*WHAT YOU SHOULD DO:* For this exercise, output the entries below exactly from the line that holds "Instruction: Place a" to the line that holds "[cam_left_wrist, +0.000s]", both ends included. No pictures belong in the copy.
DATA LISTING START
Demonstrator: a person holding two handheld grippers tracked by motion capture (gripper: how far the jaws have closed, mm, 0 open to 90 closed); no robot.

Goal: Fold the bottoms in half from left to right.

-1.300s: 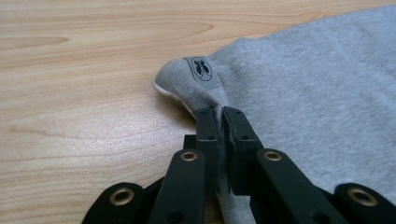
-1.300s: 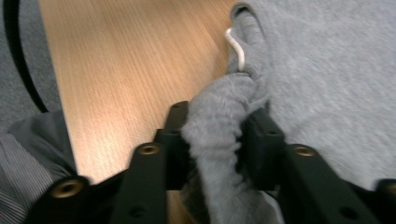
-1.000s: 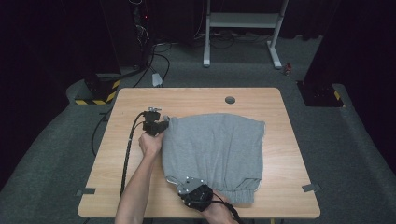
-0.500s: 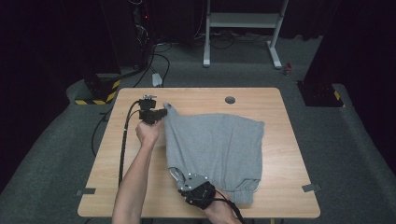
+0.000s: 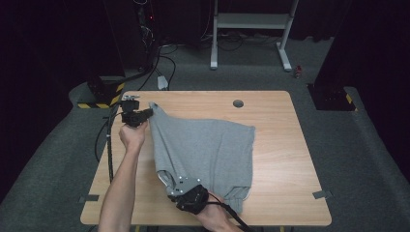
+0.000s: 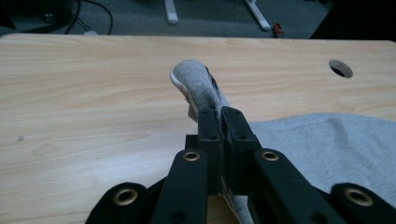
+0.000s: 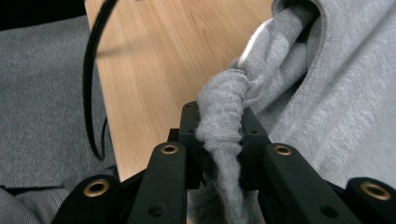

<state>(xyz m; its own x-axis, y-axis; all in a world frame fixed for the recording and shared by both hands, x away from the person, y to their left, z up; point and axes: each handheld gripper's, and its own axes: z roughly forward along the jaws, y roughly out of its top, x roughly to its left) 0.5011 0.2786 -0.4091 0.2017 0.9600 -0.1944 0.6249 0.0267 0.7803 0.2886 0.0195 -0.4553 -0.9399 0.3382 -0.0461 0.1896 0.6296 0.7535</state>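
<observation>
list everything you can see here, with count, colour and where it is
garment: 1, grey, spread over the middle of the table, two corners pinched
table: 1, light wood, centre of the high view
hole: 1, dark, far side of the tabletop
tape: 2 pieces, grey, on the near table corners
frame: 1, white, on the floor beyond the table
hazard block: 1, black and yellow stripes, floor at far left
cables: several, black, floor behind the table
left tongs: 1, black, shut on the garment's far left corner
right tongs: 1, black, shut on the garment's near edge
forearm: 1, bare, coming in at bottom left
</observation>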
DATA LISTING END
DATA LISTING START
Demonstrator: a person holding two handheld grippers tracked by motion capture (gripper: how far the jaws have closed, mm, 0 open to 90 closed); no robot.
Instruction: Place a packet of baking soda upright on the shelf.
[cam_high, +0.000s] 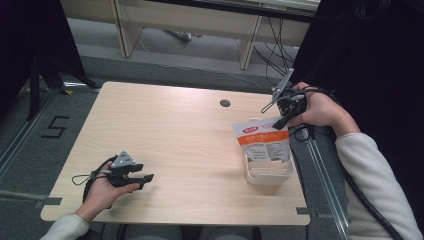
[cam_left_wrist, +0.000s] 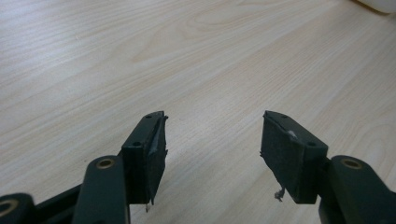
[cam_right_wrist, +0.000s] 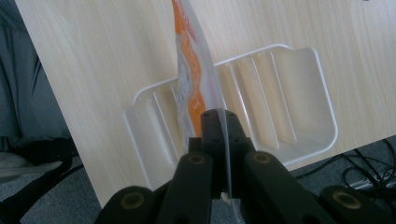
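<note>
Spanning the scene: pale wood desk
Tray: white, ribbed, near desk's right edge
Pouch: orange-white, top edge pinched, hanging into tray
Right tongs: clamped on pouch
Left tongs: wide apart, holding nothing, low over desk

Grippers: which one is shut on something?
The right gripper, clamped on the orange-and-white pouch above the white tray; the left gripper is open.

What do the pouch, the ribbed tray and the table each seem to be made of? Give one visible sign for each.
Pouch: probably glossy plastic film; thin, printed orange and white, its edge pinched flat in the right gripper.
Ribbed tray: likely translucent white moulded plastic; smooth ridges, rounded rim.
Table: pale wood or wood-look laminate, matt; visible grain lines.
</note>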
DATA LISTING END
*WRITTEN ANSWER:*
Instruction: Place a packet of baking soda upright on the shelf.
[cam_high, +0.000s] 
[cam_left_wrist, +0.000s] 

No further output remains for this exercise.